**Goal of the exercise:** An exact copy of the lines of the listing below between the "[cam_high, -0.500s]" line and the "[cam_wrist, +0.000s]" line, both included, is the whole answer; please omit the pictures.

**Data segment:**
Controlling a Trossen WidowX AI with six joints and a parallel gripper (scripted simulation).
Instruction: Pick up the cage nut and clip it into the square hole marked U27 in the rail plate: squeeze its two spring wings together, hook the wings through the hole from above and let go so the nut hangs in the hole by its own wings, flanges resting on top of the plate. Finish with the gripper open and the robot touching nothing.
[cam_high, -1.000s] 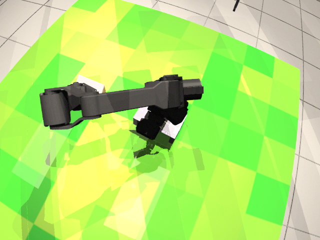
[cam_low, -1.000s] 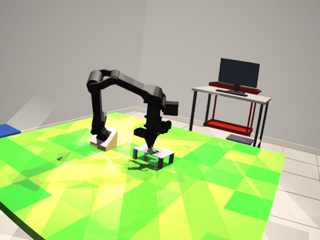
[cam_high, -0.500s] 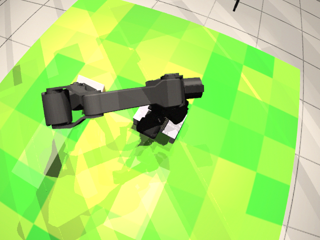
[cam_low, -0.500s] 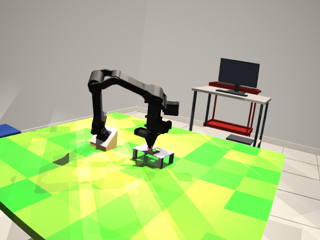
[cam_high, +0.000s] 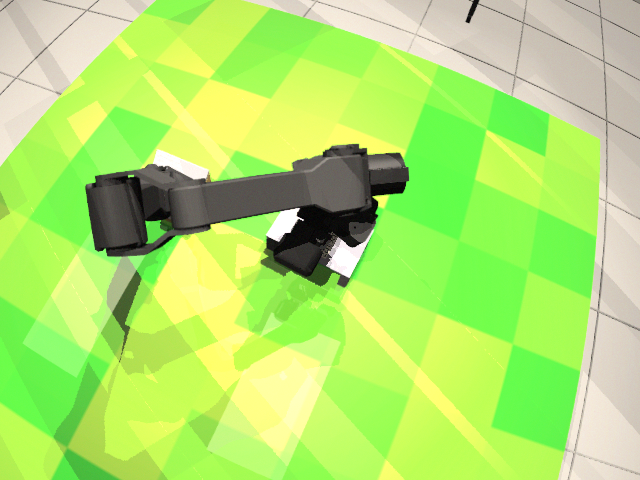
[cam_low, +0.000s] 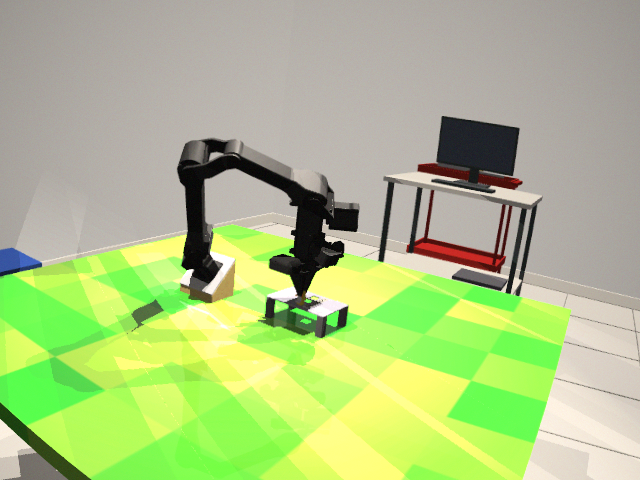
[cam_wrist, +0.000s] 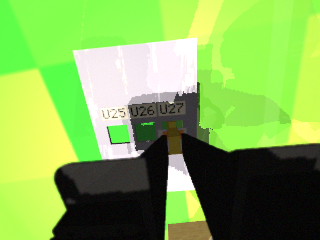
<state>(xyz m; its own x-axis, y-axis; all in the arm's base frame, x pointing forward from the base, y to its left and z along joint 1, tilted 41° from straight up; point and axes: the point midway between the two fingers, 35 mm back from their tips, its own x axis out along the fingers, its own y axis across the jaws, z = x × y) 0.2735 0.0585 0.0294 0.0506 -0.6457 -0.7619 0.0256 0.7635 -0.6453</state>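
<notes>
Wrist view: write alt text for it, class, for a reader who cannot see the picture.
A black gripper holds a small brass-coloured nut at the square hole marked U27 in a white plate. Holes marked U25 and U26 lie to the left.
</notes>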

**Solution to this problem:**
[cam_high, -0.500s] 
[cam_low, -0.500s] 
[cam_high, +0.000s] 
[cam_low, +0.000s] 
[cam_wrist, +0.000s] 

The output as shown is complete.